What is the total ecliptic surface area of 25,000,000 space asteroids according to these graph from a faraway perspective, i.e the toatl 2D area if we simplify asteroids to faraway disks? It's to know if all the asteroids cover more of the horizon than the moon. Currently I have it as 1-5 times the 2D surface area of the moon(and a lot further away).
What is the figure for the faraway perspective area of all objects from range 50km to .01km?
You need to define what you are trying to calculate. From covering the horizon it sounds like you want to add up the angular diameters of all the asteroids. This would be assuming they are all lined up on the horizon without overlap and asking how much of the circle they cover.
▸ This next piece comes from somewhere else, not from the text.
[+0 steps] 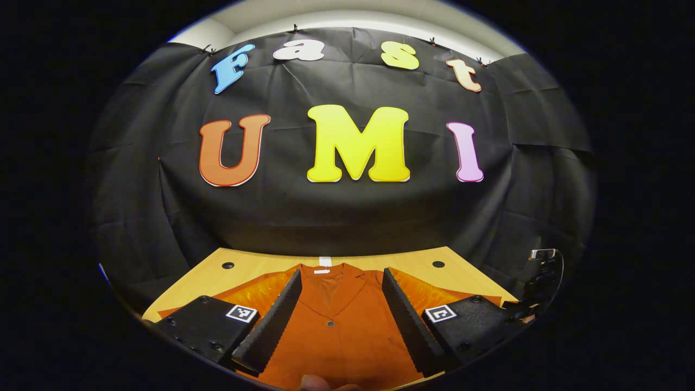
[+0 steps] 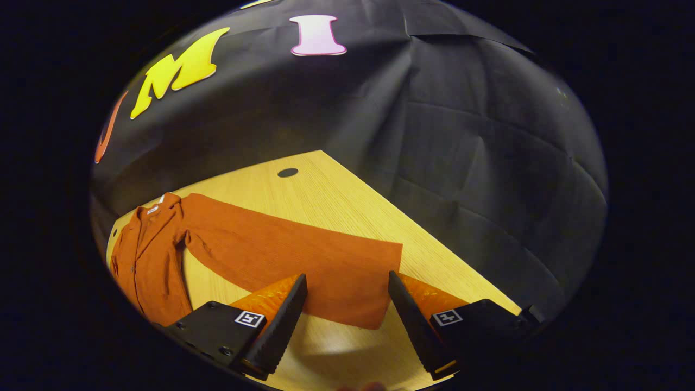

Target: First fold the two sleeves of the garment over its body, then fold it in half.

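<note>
The garment (image 1: 336,326) lies flat on the table (image 2: 336,190), collar toward the far edge by the wall and front face up. In the right gripper view one sleeve (image 2: 293,260) extends straight out from the body across the table toward the right edge, its cuff near the front edge. It is not yet folded, so the task appears to be at its first step.

The left gripper (image 1: 339,317) hangs above the garment's body, centred on the button line, fingers spread apart and holding nothing. This placement suits a waiting or bracing position while the other arm works.

The right gripper (image 2: 347,320) hangs over the sleeve's cuff end, fingers spread wide and gripping nothing, the cuff edge lying between them. The alignment suggests an approach to pinch the cuff.

The next move likely calls for lowering onto the cuff, closing on the cloth, then carrying it across to the body. Thin fabric may slip from a shallow pinch.
</note>
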Demonstrator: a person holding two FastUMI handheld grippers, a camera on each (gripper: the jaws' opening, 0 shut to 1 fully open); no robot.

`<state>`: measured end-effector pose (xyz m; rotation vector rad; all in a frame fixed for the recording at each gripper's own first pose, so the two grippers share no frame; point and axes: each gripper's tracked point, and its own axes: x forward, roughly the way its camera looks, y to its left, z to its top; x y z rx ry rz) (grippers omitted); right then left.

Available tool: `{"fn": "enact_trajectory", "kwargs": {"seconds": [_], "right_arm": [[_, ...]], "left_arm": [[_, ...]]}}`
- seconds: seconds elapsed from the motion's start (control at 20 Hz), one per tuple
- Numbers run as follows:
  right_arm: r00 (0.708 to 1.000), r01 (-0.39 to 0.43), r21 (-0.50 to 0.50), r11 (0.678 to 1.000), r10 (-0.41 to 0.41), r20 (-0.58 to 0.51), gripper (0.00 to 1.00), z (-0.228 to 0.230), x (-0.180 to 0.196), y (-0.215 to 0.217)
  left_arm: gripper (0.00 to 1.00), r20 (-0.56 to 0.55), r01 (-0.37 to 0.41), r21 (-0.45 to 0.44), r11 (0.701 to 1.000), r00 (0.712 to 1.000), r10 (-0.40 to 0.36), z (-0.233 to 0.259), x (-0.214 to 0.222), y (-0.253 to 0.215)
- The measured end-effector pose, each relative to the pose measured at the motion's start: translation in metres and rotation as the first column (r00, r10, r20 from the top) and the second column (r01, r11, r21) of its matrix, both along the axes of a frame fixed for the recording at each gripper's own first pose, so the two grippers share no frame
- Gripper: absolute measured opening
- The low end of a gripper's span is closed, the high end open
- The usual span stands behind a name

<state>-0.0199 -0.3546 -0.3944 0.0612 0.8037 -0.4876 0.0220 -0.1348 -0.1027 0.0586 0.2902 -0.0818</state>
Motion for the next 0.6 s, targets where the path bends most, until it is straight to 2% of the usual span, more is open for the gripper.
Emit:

The data given is good on the population at each size, so we just need to use the distance to the asteroids. The figure of semi-major axes from [Wikipedia][1] shows the main belt asteroids average about $2.7$ AU $\approx 4\cdot 10^8$ km. We can use this as the distance from earth, though it will vary depending on whether the asteroid is on the same side of the sun as us. The figure you link shows $600k$ asteroids between $1$ and $3$ km, so they occupy about $6\cdot 10^5\frac 2{4\cdot 10^8}\approx 3\cdot 10^{-3}$ radian. You can go through the rest of the data points on the figure and add them up. By comparison, the moon occupies about $\frac {3400}{380000}\approx 9\cdot 10^{-3}$ radian as seen from earth, so we are $1/3$ of the way there with this bin alone.